Well speaking as someone who has been an insurance broker to several NHS Trusts, let alone local councils/LEA's - insurers will want to know in what circumstances the school will need to 'do whatever it is they need to do'.  They won't actually need any childs name or address.  So I think the school are being a bit OTT frankly - Yes they need to say 'we have a child that has T1 diabetes and we need to administer his lunchtime jab, test his blood, see to it that we have and can administer hypo remedy of choice' or whatever it is they need to do for the child.  And also what training they've had to do all this.  But that's all.  And I wouldn't expect them to ask parent's permission, if you don't identify the child, why would they need permission? - you already give them parental-type responsibility when you leave the child inside their door.

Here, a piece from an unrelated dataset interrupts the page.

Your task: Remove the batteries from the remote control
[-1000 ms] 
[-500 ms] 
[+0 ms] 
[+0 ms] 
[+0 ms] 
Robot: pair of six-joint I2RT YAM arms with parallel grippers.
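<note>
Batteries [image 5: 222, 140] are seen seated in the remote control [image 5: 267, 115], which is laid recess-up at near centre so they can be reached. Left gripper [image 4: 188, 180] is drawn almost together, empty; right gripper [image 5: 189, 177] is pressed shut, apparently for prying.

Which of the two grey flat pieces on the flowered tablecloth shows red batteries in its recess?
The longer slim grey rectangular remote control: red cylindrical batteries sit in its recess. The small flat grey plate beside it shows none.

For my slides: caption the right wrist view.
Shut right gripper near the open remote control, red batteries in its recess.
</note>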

What do they do with asthmatic children? - or children with broken bones in plaster etc?

I mean if something awful happened and they needed to use CPR, someone might sue them or something - but really the only difference is, this one is every day not once in a blue moon.

So I'd just ask em what details they plan on releasing!  And if you aren't happy with the answer, ring the LEA to find out why.


----------



## ageez (Apr 21, 2012)

*I thought this was a bit OTT*

Thanks for that. I thought it was a bit strange myself.

I think the headteacher is trying to get at me a bit. 

I complained that they prevented my son from using his usual room to have his injection on Monday, as there was a meeting going on in it. Instead, they insisted that the TA took him into the school library to have his insulin, which is far from private. I wrote a very reasonable letter, asking that they ensure he has a private place every lunch time. (I'm sure the headteacher would not want to get her bottom out in the library!)

Her snippy reply letter told me that we had to be more flexible when they had an important meeting in that room. And then she requests permission to give out his personal medical information.

Hmmm.


----------



## rhall92380 (Apr 21, 2012)

trophywench said:


> I mean if something awful happened and they needed to use CPR, someone might sue them or something - but really the only difference is, this one is every day not once in a blue moon.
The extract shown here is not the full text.